[PATCH 2/4] wined3d: Use the default queue index for resource fencing.

Stefan Dösinger stefan at codeweavers.com
Wed Feb 23 10:01:42 CST 2022


This removes tracking work entirely from the CS thread and replaces
interlocked with regular writes on the main thread. It also avoids
accessing access_count in read-write mode from two threads.

Signed-off-by: Stefan Dösinger <stefan at codeweavers.com>
---
 dlls/wined3d/cs.c              |  4 --
 dlls/wined3d/wined3d_private.h | 96 +++++++++++++++++++++++++++++-----
 2 files changed, 82 insertions(+), 18 deletions(-)

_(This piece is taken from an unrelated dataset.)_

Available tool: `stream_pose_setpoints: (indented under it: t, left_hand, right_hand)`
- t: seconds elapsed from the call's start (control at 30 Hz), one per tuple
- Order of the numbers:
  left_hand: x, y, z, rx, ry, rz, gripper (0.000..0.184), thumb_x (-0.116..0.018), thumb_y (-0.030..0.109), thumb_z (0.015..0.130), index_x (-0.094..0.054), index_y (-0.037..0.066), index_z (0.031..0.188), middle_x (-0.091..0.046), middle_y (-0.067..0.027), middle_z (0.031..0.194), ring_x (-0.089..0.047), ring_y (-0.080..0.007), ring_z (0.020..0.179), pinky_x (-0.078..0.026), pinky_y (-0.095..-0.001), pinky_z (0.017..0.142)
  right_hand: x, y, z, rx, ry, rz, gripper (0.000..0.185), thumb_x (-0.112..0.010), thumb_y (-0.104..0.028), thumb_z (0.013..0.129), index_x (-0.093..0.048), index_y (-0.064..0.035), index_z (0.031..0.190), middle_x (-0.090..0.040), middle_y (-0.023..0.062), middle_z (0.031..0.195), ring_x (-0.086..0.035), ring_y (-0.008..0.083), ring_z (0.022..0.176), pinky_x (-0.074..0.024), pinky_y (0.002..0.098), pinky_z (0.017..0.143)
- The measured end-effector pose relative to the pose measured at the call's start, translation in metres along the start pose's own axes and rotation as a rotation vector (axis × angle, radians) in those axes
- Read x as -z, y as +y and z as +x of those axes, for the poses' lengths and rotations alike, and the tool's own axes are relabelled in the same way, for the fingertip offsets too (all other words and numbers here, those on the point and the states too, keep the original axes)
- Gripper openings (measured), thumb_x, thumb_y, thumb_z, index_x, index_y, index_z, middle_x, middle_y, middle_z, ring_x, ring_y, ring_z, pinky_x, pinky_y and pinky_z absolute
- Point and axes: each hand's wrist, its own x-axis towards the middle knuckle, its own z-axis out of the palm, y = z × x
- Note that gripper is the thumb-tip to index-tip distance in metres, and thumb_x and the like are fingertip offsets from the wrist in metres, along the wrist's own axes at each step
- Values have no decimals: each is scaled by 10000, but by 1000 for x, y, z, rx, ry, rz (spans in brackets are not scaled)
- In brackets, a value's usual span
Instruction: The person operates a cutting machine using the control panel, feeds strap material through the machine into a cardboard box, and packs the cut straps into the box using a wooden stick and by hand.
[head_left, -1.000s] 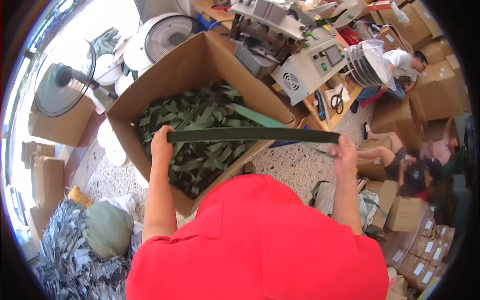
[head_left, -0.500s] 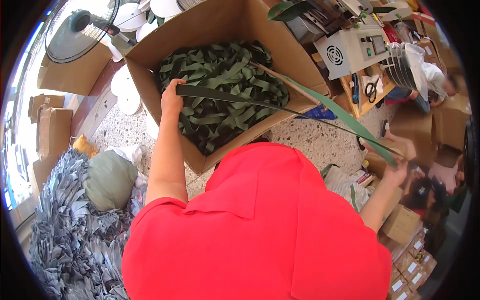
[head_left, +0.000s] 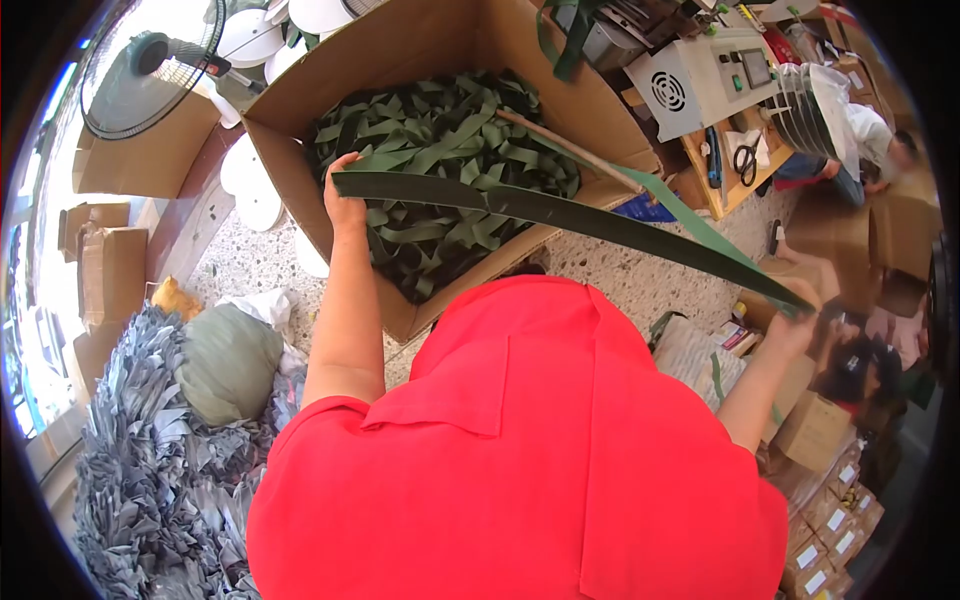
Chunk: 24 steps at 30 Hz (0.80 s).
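Note:
A long dark green strap (head_left: 580, 217) stretches between my hands, above a large cardboard box (head_left: 400, 50). My left hand (head_left: 345, 195) is closed on its left end, over the box's left side. Out to the right, my right hand (head_left: 795, 318) grips the other end. A lighter green strap (head_left: 690, 222) also runs to my right hand from the box's right edge, beside a thin wooden stick (head_left: 570, 150). Many loose green strap pieces (head_left: 440, 150) fill the box.
A grey machine (head_left: 700, 80) and scissors (head_left: 745, 165) are on a wooden table at the upper right. A fan (head_left: 150, 60) stands upper left. Grey fabric strips (head_left: 160, 460) are piled lower left. Other people sit at the right among cardboard boxes (head_left: 812, 430).
Since a second ago, my right hand has moved outward to the right and the view has shifted. The dark strap, narrow and twisted half a second ago, now shows its broad face.

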Motion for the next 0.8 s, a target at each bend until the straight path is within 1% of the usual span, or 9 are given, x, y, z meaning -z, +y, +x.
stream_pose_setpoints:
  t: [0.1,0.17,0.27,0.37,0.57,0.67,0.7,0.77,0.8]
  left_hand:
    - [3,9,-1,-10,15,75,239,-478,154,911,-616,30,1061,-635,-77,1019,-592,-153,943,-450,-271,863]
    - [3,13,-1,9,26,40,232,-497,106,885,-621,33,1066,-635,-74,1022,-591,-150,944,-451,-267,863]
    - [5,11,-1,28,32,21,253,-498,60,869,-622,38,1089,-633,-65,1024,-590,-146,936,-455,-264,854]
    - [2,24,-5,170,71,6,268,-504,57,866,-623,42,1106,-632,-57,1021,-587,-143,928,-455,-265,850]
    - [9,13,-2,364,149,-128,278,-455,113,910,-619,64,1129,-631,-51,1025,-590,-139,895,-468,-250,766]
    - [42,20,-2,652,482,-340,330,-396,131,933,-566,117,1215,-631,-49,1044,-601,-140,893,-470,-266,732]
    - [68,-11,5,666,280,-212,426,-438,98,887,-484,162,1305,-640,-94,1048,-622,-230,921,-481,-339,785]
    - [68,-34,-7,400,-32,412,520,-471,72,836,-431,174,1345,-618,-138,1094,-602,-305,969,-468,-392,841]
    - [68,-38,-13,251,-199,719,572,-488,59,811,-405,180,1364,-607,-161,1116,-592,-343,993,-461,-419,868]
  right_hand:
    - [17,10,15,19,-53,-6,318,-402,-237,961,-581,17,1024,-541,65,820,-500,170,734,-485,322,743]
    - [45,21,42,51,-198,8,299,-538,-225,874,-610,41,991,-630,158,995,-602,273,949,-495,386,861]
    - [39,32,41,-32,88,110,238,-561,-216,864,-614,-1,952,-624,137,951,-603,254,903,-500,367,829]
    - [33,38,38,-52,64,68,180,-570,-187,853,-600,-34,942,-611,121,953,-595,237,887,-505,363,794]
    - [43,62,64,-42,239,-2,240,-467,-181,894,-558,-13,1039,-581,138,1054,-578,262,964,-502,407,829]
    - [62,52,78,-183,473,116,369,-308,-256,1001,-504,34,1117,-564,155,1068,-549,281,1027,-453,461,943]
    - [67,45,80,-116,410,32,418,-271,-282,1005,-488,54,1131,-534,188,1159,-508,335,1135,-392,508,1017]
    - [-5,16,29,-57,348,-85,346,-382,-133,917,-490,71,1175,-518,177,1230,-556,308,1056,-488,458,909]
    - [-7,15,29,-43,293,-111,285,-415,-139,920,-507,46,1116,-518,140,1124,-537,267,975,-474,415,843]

diff --git a/dlls/wined3d/cs.c b/dlls/wined3d/cs.c
index 3eb4f39429a..10d7b4b8996 100644
--- a/dlls/wined3d/cs.c
+++ b/dlls/wined3d/cs.c
@@ -2751,8 +2751,6 @@ static void wined3d_cs_exec_update_sub_resource(struct wined3d_cs *cs, const voi
                 op->sub_resource_idx, context, &op->bo, box, op->row_pitch, op->slice_pitch);
 
     context_release(context);
-
-    wined3d_resource_release(resource);
 }
 
 void wined3d_device_context_emit_update_sub_resource(struct wined3d_device_context *context,
@@ -2792,8 +2790,6 @@ void wined3d_device_context_emit_update_sub_resource(struct wined3d_device_conte
     op->row_pitch = row_pitch;
     op->slice_pitch = slice_pitch;
 
-    wined3d_device_context_acquire_resource(context, resource);
-
     wined3d_device_context_submit(context, WINED3D_CS_QUEUE_MAP);
     /* The data pointer may go away, so we need to wait until it is read.

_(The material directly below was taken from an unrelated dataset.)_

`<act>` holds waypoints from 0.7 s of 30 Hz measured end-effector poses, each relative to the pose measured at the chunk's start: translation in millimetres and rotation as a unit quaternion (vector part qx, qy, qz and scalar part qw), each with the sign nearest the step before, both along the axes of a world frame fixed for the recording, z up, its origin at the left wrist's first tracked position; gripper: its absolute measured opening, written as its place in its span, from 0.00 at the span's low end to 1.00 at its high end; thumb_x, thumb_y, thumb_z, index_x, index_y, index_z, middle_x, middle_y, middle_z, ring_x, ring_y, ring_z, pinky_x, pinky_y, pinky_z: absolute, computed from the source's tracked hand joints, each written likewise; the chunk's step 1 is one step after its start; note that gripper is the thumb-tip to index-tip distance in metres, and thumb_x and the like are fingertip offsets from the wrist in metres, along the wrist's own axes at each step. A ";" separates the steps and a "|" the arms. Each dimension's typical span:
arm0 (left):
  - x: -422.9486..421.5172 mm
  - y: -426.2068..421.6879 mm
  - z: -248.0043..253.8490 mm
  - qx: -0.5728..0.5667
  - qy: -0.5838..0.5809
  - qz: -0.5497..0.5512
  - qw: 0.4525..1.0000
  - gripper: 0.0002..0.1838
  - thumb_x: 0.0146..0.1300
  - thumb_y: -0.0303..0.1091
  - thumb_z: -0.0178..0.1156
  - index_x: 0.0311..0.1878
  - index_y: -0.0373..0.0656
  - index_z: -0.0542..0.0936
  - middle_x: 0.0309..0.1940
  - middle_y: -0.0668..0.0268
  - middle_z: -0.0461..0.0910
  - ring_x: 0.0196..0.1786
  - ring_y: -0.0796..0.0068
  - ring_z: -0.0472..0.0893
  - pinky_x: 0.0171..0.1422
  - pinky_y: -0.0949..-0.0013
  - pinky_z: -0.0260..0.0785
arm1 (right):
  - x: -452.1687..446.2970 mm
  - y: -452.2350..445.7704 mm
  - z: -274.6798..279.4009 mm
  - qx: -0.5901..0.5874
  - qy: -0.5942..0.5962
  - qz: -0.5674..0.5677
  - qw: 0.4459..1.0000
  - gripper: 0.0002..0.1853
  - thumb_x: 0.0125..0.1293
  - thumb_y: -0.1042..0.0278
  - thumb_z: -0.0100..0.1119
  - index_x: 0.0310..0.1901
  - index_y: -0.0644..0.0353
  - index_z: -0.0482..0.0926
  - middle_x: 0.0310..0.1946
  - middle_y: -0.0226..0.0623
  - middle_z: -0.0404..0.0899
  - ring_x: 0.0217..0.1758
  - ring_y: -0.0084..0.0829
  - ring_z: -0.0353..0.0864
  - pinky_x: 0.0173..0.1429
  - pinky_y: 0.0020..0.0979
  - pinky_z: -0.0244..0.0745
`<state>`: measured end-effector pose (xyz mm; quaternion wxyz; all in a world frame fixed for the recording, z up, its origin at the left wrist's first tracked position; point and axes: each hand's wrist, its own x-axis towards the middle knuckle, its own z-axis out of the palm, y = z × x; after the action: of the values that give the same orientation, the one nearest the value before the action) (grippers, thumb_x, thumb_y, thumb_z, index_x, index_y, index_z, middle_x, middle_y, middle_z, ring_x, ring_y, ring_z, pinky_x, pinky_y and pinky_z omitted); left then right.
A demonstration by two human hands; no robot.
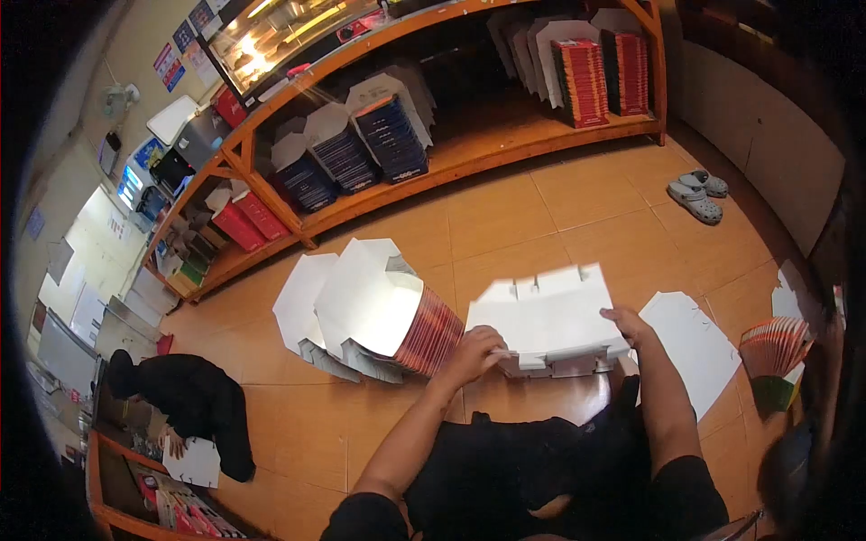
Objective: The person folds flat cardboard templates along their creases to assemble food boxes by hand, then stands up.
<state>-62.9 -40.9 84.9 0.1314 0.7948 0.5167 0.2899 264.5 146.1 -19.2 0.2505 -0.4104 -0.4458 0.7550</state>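
Observation:
A white cardboard box, partly folded with its flaps and tabs showing, is held up in front of my body. My left hand is closed on its near left corner. At the right edge, my right hand grips the same box, fingers bent around its side. Just left of my left hand stands a stack of nested folded boxes, white inside with red printed sides. To the right of my right hand, a flat white cardboard sheet lies on the floor.
Orange wooden shelves at the back hold stacks of blue boxes and red boxes. Grey clogs sit on the tiled floor. More orange-printed cardboard stands at right. Another person in black bends over a white sheet at left.

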 end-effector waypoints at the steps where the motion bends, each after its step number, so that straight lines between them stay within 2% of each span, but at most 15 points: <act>1: -8.5 -4.5 -6.7 0.065 -0.039 0.014 0.997 0.17 0.53 0.30 0.69 0.46 0.41 0.78 0.45 0.59 0.79 0.55 0.58 0.75 0.61 0.58 0.66 | -2.5 0.2 12.0 0.018 0.112 0.011 0.994 0.23 0.67 0.65 0.56 0.61 0.65 0.69 0.53 0.40 0.78 0.52 0.34 0.80 0.58 0.37 0.76; 2: -17.4 -2.8 -13.7 0.064 -0.039 0.015 0.997 0.17 0.53 0.30 0.69 0.46 0.41 0.78 0.45 0.59 0.79 0.55 0.58 0.75 0.61 0.58 0.66 | -1.6 1.1 24.8 0.018 0.111 0.012 0.994 0.23 0.67 0.65 0.56 0.61 0.65 0.69 0.53 0.40 0.78 0.52 0.34 0.80 0.58 0.37 0.76; 3: -26.8 0.4 -22.3 0.081 -0.201 0.128 0.968 0.24 0.53 0.31 0.69 0.53 0.40 0.73 0.52 0.57 0.74 0.60 0.60 0.71 0.65 0.59 0.62 | -1.5 -7.7 58.6 0.051 0.154 -0.005 0.987 0.24 0.67 0.68 0.54 0.64 0.64 0.66 0.56 0.42 0.75 0.55 0.34 0.78 0.59 0.37 0.75; 4: -32.0 -0.4 -26.2 0.093 -0.356 0.236 0.899 0.31 0.54 0.32 0.70 0.60 0.39 0.68 0.60 0.55 0.69 0.65 0.62 0.67 0.68 0.60 0.59 | 2.0 -16.3 80.7 0.084 0.193 -0.021 0.977 0.26 0.67 0.71 0.51 0.66 0.64 0.63 0.59 0.44 0.73 0.58 0.35 0.76 0.61 0.37 0.73; 6: -37.7 -6.3 -15.5 0.072 -0.433 0.272 0.856 0.41 0.58 0.34 0.68 0.69 0.35 0.55 0.69 0.55 0.57 0.72 0.64 0.57 0.73 0.60 0.52 | 13.3 -24.7 93.3 0.107 0.198 -0.035 0.974 0.27 0.67 0.72 0.51 0.67 0.62 0.62 0.59 0.43 0.72 0.59 0.33 0.75 0.62 0.36 0.72; 7: -27.1 -11.3 -7.0 0.037 -0.513 0.233 0.825 0.40 0.60 0.35 0.66 0.70 0.34 0.56 0.67 0.55 0.62 0.70 0.63 0.63 0.73 0.61 0.54 | 17.8 -25.5 97.2 0.131 0.206 -0.049 0.969 0.28 0.66 0.73 0.52 0.68 0.60 0.61 0.59 0.42 0.72 0.60 0.32 0.74 0.63 0.36 0.72; 8: -22.5 -16.4 0.5 0.039 -0.518 0.233 0.822 0.40 0.60 0.35 0.66 0.70 0.34 0.56 0.67 0.55 0.62 0.70 0.63 0.63 0.73 0.61 0.54 | 20.6 -25.7 98.5 0.135 0.201 -0.047 0.969 0.28 0.66 0.73 0.52 0.68 0.60 0.61 0.59 0.42 0.72 0.60 0.32 0.74 0.63 0.36 0.72; 10: -21.6 -28.4 10.2 -0.217 -0.630 0.113 0.737 0.37 0.61 0.35 0.66 0.69 0.34 0.60 0.61 0.56 0.70 0.64 0.65 0.70 0.68 0.63 0.62 | 20.9 -33.5 104.9 0.153 0.144 -0.095 0.973 0.29 0.64 0.74 0.55 0.67 0.61 0.62 0.56 0.41 0.74 0.57 0.32 0.75 0.62 0.34 0.71; 11: -17.8 -30.2 10.2 -0.219 -0.632 0.114 0.735 0.37 0.61 0.35 0.66 0.69 0.34 0.60 0.61 0.56 0.70 0.64 0.65 0.70 0.68 0.63 0.62 | 20.8 -38.5 108.1 0.151 0.134 -0.101 0.974 0.30 0.59 0.74 0.59 0.64 0.61 0.65 0.53 0.40 0.74 0.54 0.31 0.76 0.59 0.33 0.73; 14: -5.6 -26.7 9.9 -0.163 -0.453 0.196 0.854 0.24 0.64 0.29 0.60 0.62 0.33 0.68 0.55 0.56 0.76 0.56 0.64 0.77 0.60 0.64 0.70 | 18.9 -43.3 106.1 0.166 0.057 -0.062 0.983 0.29 0.55 0.72 0.61 0.61 0.62 0.67 0.50 0.39 0.75 0.52 0.31 0.76 0.55 0.33 0.75; 16: -3.1 -22.7 -15.7 -0.150 -0.434 0.192 0.868 0.24 0.64 0.30 0.60 0.62 0.32 0.69 0.54 0.56 0.77 0.55 0.66 0.77 0.58 0.64 0.71 | 7.6 -56.6 119.0 0.123 0.055 -0.060 0.989 0.29 0.52 0.72 0.61 0.59 0.63 0.68 0.46 0.38 0.76 0.51 0.31 0.76 0.52 0.33 0.75; 18: 7.6 -19.7 -31.7 -0.080 -0.307 0.272 0.908 0.21 0.64 0.32 0.60 0.57 0.31 0.72 0.47 0.51 0.80 0.50 0.59 0.81 0.56 0.61 0.71 | -6.7 -69.0 119.7 0.083 0.099 0.002 0.992 0.29 0.52 0.73 0.59 0.59 0.63 0.69 0.46 0.38 0.77 0.51 0.32 0.76 0.54 0.34 0.74; 19: 30.3 -25.9 -6.3 -0.104 -0.232 0.317 0.914 0.20 0.65 0.33 0.57 0.56 0.31 0.73 0.44 0.47 0.81 0.48 0.54 0.82 0.55 0.59 0.71 | -20.1 -70.6 110.2 0.133 0.067 0.010 0.989 0.27 0.53 0.74 0.53 0.58 0.65 0.71 0.49 0.39 0.77 0.52 0.33 0.76 0.58 0.34 0.71; 20: 37.9 -25.2 -10.1 -0.104 -0.232 0.319 0.913 0.20 0.65 0.33 0.57 0.56 0.31 0.73 0.44 0.47 0.81 0.48 0.54 0.82 0.55 0.59 0.71 | -34.8 -73.9 101.2 0.132 0.067 0.012 0.989 0.27 0.53 0.74 0.53 0.58 0.65 0.71 0.49 0.39 0.77 0.52 0.33 0.76 0.58 0.34 0.71; 21: 45.7 -26.6 -16.4 -0.051 -0.226 0.296 0.927 0.20 0.65 0.33 0.57 0.57 0.32 0.73 0.43 0.47 0.82 0.48 0.54 0.82 0.54 0.58 0.71 | -48.8 -78.2 91.5 0.217 0.043 -0.034 0.975 0.26 0.54 0.76 0.49 0.58 0.66 0.71 0.51 0.41 0.77 0.54 0.34 0.76 0.60 0.34 0.70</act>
<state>-17.2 -67.4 68.5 0.1939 0.5114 0.6989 0.4609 215.7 67.9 72.4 0.3780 -0.3281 -0.5735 0.6484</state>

      * Copying the data may be faster if it's small. */
diff --git a/dlls/wined3d/wined3d_private.h b/dlls/wined3d/wined3d_private.h
index 7c03e8a2c20..d797b26fff0 100644
--- a/dlls/wined3d/wined3d_private.h
+++ b/dlls/wined3d/wined3d_private.h
@@ -4314,7 +4314,7 @@ struct wined3d_resource
     LONG ref;
     LONG bind_count;
     LONG map_count;
-    LONG access_count;
+    ULONG access_time;
     struct wined3d_device *device;
     enum wined3d_resource_type type;
     enum wined3d_gl_resource_type gl_type;
@@ -4358,17 +4358,6 @@ static inline ULONG wined3d_resource_decref(struct wined3d_resource *resource)

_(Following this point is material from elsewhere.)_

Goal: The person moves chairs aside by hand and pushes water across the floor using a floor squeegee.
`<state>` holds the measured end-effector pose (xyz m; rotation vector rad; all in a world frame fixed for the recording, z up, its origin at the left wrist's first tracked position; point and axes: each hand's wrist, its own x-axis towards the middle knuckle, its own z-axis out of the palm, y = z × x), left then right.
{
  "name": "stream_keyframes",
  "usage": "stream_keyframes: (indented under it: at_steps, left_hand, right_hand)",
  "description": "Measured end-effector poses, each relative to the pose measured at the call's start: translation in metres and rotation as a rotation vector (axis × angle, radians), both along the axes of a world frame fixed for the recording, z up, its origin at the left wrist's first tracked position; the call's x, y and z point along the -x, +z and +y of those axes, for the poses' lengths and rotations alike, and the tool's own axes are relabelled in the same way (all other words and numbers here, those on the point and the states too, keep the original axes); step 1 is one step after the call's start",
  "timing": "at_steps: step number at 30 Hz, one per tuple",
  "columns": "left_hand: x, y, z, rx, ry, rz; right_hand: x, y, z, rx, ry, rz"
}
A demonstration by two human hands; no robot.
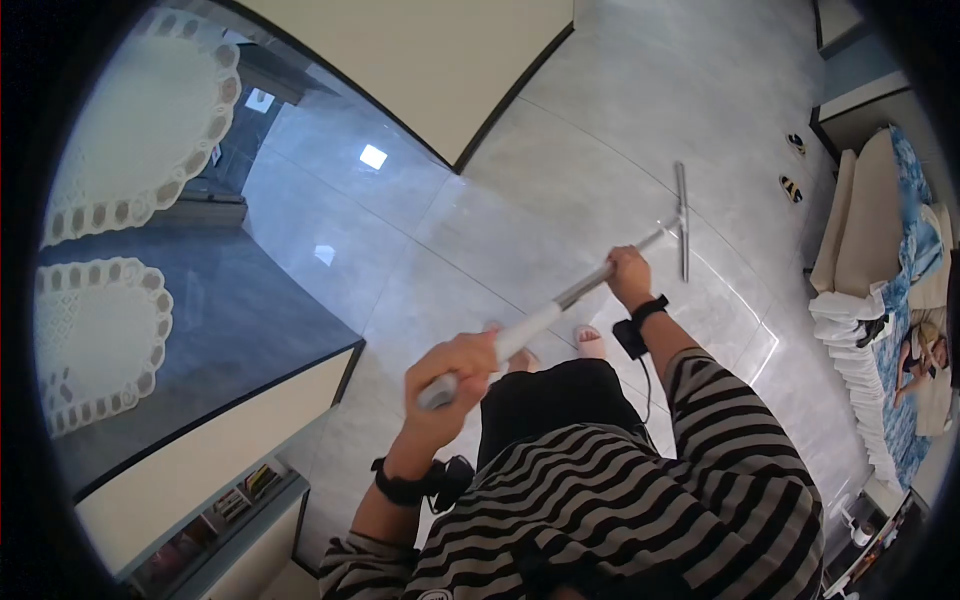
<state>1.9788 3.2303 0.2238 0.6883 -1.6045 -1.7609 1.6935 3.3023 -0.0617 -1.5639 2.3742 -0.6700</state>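
A long-handled floor squeegee (575, 292) crosses in front of me, its handle white near me and metallic farther along. My left hand (450, 385) is wrapped round the white grip close to the handle's end. Farther down the pole, my right hand (630, 278) is closed round the metal part. The slim bar-shaped head (684, 222) is at the far end of the pole, over the shiny grey tiled floor (600, 130). Whether its whole edge touches the tiles I cannot tell. Both wrists carry black straps with small devices.
At left stands a glass-topped table (250, 310) with white lace mats (105, 345). A cream cabinet (420, 60) juts out ahead. A sofa (865, 215) with blue covers runs along the right, with a person (920, 355) on it. Black-and-yellow slippers (791, 188) lie near it.
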Motion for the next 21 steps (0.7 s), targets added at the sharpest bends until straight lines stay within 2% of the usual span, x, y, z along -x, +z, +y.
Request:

     return resource->resource_ops->resource_decref(resource);
 }
 
-static inline void wined3d_resource_acquire(struct wined3d_resource *resource)
-{
-    InterlockedIncrement(&resource->access_count);
-}
-
-static inline void wined3d_resource_release(struct wined3d_resource *resource)
-{
-    LONG refcount = InterlockedDecrement(&resource->access_count);
-    assert(refcount >= 0);
-}
-
 static inline HRESULT wined3d_resource_get_sub_resource_desc(struct wined3d_resource *resource,
         unsigned int sub_resource_idx, struct wined3d_sub_resource_desc *desc)
 {
@@ -5140,15 +5129,94 @@ void wined3d_device_context_emit_update_sub_resource(struct wined3d_device_conte
 HRESULT wined3d_device_context_emit_unmap(struct wined3d_device_context *context,
         struct wined3d_resource *resource, unsigned int sub_resource_idx) DECLSPEC_HIDDEN;
 
-static inline void wined3d_resource_wait_idle(struct wined3d_resource *resource)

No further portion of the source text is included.